(TASK ITEM) Exactly as they appear below, repeat the lines from the one with "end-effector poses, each" through the one with "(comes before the", and no others.

(RECORDED DATA)
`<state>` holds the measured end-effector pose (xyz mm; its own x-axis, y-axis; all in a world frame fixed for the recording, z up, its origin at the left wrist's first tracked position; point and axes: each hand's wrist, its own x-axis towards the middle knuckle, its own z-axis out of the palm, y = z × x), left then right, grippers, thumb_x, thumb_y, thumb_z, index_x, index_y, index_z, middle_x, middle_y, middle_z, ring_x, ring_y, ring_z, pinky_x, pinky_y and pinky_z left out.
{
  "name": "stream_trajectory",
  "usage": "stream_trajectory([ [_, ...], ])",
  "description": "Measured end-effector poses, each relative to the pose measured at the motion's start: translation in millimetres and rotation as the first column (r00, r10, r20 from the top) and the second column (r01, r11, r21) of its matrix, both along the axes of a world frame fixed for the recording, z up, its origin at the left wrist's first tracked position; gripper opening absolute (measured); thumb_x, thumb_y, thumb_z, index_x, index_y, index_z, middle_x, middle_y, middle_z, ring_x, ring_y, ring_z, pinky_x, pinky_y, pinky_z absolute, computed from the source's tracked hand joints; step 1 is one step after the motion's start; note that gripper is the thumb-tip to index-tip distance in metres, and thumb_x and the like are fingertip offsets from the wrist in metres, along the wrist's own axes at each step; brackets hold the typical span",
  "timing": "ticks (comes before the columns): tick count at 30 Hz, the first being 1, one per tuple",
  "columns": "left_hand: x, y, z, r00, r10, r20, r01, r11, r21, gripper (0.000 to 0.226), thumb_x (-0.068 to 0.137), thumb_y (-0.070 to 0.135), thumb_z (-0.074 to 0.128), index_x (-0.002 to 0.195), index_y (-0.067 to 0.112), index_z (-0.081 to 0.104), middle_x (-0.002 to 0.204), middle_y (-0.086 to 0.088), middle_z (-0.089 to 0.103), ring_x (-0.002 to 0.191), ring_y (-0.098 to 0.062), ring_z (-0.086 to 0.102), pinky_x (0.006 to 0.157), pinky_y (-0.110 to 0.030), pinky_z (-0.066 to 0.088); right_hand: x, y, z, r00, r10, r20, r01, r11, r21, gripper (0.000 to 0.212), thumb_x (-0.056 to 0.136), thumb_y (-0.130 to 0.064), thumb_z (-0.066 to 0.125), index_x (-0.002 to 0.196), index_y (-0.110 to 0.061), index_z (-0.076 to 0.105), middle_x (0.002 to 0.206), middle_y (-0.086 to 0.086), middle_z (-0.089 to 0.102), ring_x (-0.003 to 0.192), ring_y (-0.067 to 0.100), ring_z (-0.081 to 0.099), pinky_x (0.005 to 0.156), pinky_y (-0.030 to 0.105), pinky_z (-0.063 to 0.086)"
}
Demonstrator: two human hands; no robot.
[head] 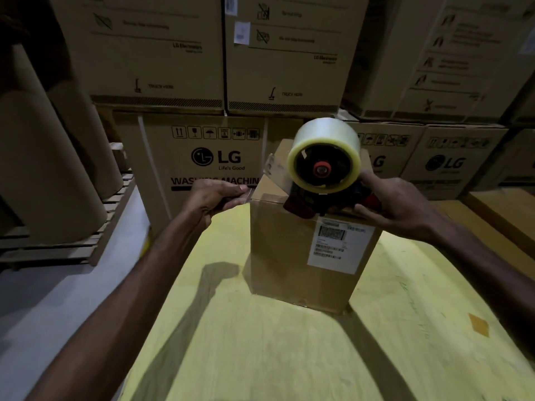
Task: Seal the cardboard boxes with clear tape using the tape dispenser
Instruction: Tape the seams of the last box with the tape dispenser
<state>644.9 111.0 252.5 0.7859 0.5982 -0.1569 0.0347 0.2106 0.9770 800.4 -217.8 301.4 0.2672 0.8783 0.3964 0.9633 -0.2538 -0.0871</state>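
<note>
— Pinching the loose end of the tape (248, 195) in my left hand (215, 198), fingers (231, 194) closed on it, just off the top left edge of the box (301, 256).

— And the other hand?

— My right hand (396, 204) is curled round the handle of the tape dispenser (324, 195), which rests on the box top right beneath it.

— What could spoil it?

— If my left pinch slips, the strip could snap back and stick to itself. If I pull crooked, it may wrinkle or miss the seam. The box looks light, so a sideways push might slide it across the tabletop (260, 348).
</note>
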Motion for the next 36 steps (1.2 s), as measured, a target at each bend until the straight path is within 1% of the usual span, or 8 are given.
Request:
stream_trajectory([
  [5, 5, -3, -9, 1.0, 0.006, 0.021, -0.005, 0.999, -0.036, 0.008, 0.084, -0.004, 0.079, 0.088, -0.009, 0.075, 0.074, -0.019, 0.075, 0.052, -0.013, 0.069, 0.055, -0.018, 0.058, 5, -1, -2, 0.999, 0.019, 0.041, -0.02, 1.0, 0.013, 0.053, 0.094, -0.043, 0.051, 0.143, -0.028, 0.035, 0.101, 0.011, 0.072, 0.08, 0.016, 0.064, 0.063, 0.027, 0.048],
  [10, 7, -5, -24, 1.0, 0.005, 0.029, -0.002, 0.993, -0.118, 0.009, 0.084, -0.002, 0.079, 0.091, -0.006, 0.076, 0.078, -0.016, 0.076, 0.059, -0.011, 0.071, 0.058, -0.016, 0.059, 7, 0, -3, 1.0, 0.022, -0.018, -0.022, 1.0, 0.009, 0.056, 0.093, -0.036, 0.056, 0.145, -0.032, 0.035, 0.106, 0.011, 0.073, 0.085, 0.019, 0.068, 0.067, 0.036, 0.057],
  [15, 9, -11, -39, 0.998, 0.033, 0.048, -0.021, 0.975, -0.22, 0.006, 0.087, -0.003, 0.075, 0.093, -0.004, 0.075, 0.084, -0.011, 0.077, 0.069, -0.009, 0.074, 0.061, -0.013, 0.057, 7, 0, -1, 0.999, 0.049, -0.017, -0.049, 0.999, -0.008, 0.054, 0.093, -0.047, 0.047, 0.144, -0.033, 0.04, 0.11, 0.008, 0.073, 0.091, 0.019, 0.07, 0.072, 0.043, 0.061],
  [20, 9, -18, -49, 0.999, 0.037, 0.02, -0.029, 0.946, -0.323, 0.008, 0.089, 0.012, 0.079, 0.087, 0.007, 0.073, 0.063, -0.003, 0.068, 0.045, 0.0, 0.057, 0.047, -0.008, 0.05, 9, -1, -2, 0.999, 0.047, -0.023, -0.047, 0.999, -0.02, 0.052, 0.095, -0.045, 0.05, 0.144, -0.032, 0.041, 0.109, 0.008, 0.073, 0.09, 0.021, 0.071, 0.07, 0.044, 0.062],
  [25, 8, -29, -53, 0.997, 0.047, 0.068, -0.011, 0.891, -0.453, 0.008, 0.096, 0.011, 0.07, 0.103, 0.01, 0.074, 0.061, -0.002, 0.064, 0.041, -0.002, 0.052, 0.045, -0.009, 0.048, 10, -1, -2, 0.998, 0.062, -0.021, -0.063, 0.998, -0.016, 0.054, 0.094, -0.043, 0.05, 0.145, -0.03, 0.04, 0.106, 0.009, 0.074, 0.087, 0.021, 0.071, 0.069, 0.042, 0.061],
  [31, 13, -44, -49, 0.982, 0.17, -0.078, -0.187, 0.893, -0.409, 0.032, 0.082, 0.031, 0.087, 0.105, 0.014, 0.072, 0.108, -0.007, 0.061, 0.085, -0.015, 0.053, 0.052, -0.021, 0.05, 15, 0, -4, 0.997, 0.06, -0.038, -0.06, 0.998, -0.015, 0.056, 0.094, -0.046, 0.048, 0.147, -0.031, 0.04, 0.106, 0.007, 0.073, 0.087, 0.02, 0.071, 0.069, 0.046, 0.061],
  [34, 11, -55, -64, 0.963, 0.188, -0.191, -0.255, 0.866, -0.43, 0.065, 0.075, 0.049, 0.089, 0.119, 0.011, 0.06, 0.109, -0.009, 0.053, 0.08, -0.021, 0.051, 0.049, -0.027, 0.048, 16, -2, -4, 0.995, 0.083, -0.06, -0.084, 0.996, -0.018, 0.056, 0.095, -0.045, 0.048, 0.148, -0.033, 0.039, 0.105, 0.004, 0.073, 0.086, 0.016, 0.071, 0.069, 0.043, 0.062],
  [36, 9, -66, -75, 0.936, 0.253, -0.244, -0.326, 0.885, -0.332, 0.064, 0.079, 0.049, 0.086, 0.122, 0.009, 0.06, 0.117, -0.012, 0.06, 0.096, -0.027, 0.057, 0.067, -0.033, 0.051, 15, -3, -3, 0.995, 0.085, -0.055, -0.087, 0.996, -0.022, 0.055, 0.095, -0.045, 0.049, 0.149, -0.035, 0.039, 0.106, 0.003, 0.073, 0.087, 0.013, 0.07, 0.069, 0.041, 0.062],
])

(EXERCISE OUTPUT)
  "description": "Measured end-effector poses, each relative to the pose measured at the motion's start: translation in millimetres and rotation as the first column (r00, r10, r20 from the top) and the second column (r01, r11, r21) of its matrix, both along the axes of a world frame fixed for the recording, z up, its origin at the left wrist's first tracked position; gripper opening absolute (measured); thumb_x, thumb_y, thumb_z, index_x, index_y, index_z, middle_x, middle_y, middle_z, ring_x, ring_y, ring_z, pinky_x, pinky_y, pinky_z absolute, computed from the source's tracked hand joints; step 1 is one step after the motion's start; note that gripper is the thumb-tip to index-tip distance in metres, and thumb_x and the like are fingertip offsets from the wrist in metres, along the wrist's own axes at each step; brackets hold the typical span",
  "timing": "ticks (comes before the columns): tick count at 30 Hz, the first being 1, one per tuple",

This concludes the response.